Fidel Castro’s Death: The End of an Era


Cubans gather in front of Miami’s most iconic restaurants to celebrate the death of Fidel Castro.

Mia Galex, Staff Writer

Symbol of the Cuban revolution Fidel Castro was pronounced dead on Friday, Nov. 25.  After leading Cuba for nearly half a century, as both prime minister and president, Fidel Castro’s death has shook the world.

“Fidel’s death has had a great impact not only here but in Cuba. I feel happy for the Cubans and hope they can move past his presidency, heal, and turn Cuba’s government around considering everything Fidel has put them through,” freshman Jesse Zambrano said.

Cuba’s longest running dictatorship has officially come to an end.  Cuba has gone into a nine-day period of mourning. Liquor transactions, music, and any form of assembly have been banned by the government for nine days. If anyone fails to abide by these rules, they will be sent to prison.

When Fidel’s communist policies were implemented, many people fled the island. Over the past five decades, Miami has been transformed into the “unofficial bilingual capitol of Latin America.”  When the news reached Cuban-Americans, they suddenly forgot that it was the middle of the night, or that it was raining.

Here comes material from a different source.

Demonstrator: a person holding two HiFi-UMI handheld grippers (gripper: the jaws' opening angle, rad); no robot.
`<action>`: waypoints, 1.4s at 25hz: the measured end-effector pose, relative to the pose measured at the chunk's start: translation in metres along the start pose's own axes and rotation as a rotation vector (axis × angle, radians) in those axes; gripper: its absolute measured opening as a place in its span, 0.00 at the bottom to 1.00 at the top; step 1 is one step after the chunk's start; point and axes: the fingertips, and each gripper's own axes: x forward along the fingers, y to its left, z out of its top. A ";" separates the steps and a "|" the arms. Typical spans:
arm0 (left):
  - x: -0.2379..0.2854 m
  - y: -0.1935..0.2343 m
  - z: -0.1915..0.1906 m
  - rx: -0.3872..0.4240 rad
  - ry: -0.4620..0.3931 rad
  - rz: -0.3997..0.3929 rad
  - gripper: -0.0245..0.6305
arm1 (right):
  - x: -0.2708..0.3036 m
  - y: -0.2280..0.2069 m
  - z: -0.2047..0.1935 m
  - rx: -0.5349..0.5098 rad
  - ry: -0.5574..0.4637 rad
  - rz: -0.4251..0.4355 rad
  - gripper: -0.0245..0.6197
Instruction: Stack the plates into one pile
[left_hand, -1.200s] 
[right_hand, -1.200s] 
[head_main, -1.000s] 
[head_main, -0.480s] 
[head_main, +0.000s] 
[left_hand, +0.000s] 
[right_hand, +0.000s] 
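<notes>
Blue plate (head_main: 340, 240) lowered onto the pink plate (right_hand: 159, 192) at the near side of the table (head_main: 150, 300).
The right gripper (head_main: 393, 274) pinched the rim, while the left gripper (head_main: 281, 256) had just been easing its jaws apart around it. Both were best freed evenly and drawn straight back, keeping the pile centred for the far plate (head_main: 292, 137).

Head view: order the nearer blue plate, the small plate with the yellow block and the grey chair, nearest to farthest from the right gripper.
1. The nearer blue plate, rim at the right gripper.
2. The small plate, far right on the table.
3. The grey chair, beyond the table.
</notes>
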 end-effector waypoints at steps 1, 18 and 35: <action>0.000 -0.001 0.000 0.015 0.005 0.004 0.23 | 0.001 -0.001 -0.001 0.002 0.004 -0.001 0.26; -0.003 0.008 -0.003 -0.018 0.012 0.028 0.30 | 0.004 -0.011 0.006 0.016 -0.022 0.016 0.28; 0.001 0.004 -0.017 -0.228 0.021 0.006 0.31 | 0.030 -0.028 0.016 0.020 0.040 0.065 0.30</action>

Instead, they raced to Little Havana and began showering Cuban pride by waving their country’s flag, singing the national anthem, honking horns, and banging pots and pans for the rest of the weekend.  Although the intricate communist government Castro set up will not evaporate over night, the end of this era is just the beginning of a new one.

On Wednesday, Castro’s ashes were taken to Santiago, a small city in Cuba.  They will be dispersed on Sunday in the Ifigenia Cemetery. President Obama debated sending an official to Castro’s funeral on behalf of the United States, and decided to send Benjamin J. Rhodes to represent the United States, a deputy national security adviser, already stationed in Havana.

“Fidel Castro’s death is being acclaimed by people all over the United States, they are saying it is a blessing and possibly the end of communist Cuba. I hope Cuba is once is finally set free because it has endured years of tyranny by the infamous Fidel Castro,” junior Natalie De la Rosa said.

Fidel Castro has been out of power for eight years and his brother has been ruling in his place. However, just because Cuba has a new leader does not mean policies will change.  Although Castro has been sick for a long time, his passing caught hundreds of people off guard. Raul Castro, his brother, has already began implementing economic changes, trying to attract foreign investors and ease restrictions on those who live in Cuba.

Fidel Castro’s political legacy will most likely live on, considering his intricate government system was carefully established. The end of this era is commences a new one; Cuba’s communism will not evaporate over night.  However, restoring the country to its pre-revolution standards is not a race, it is a marathon.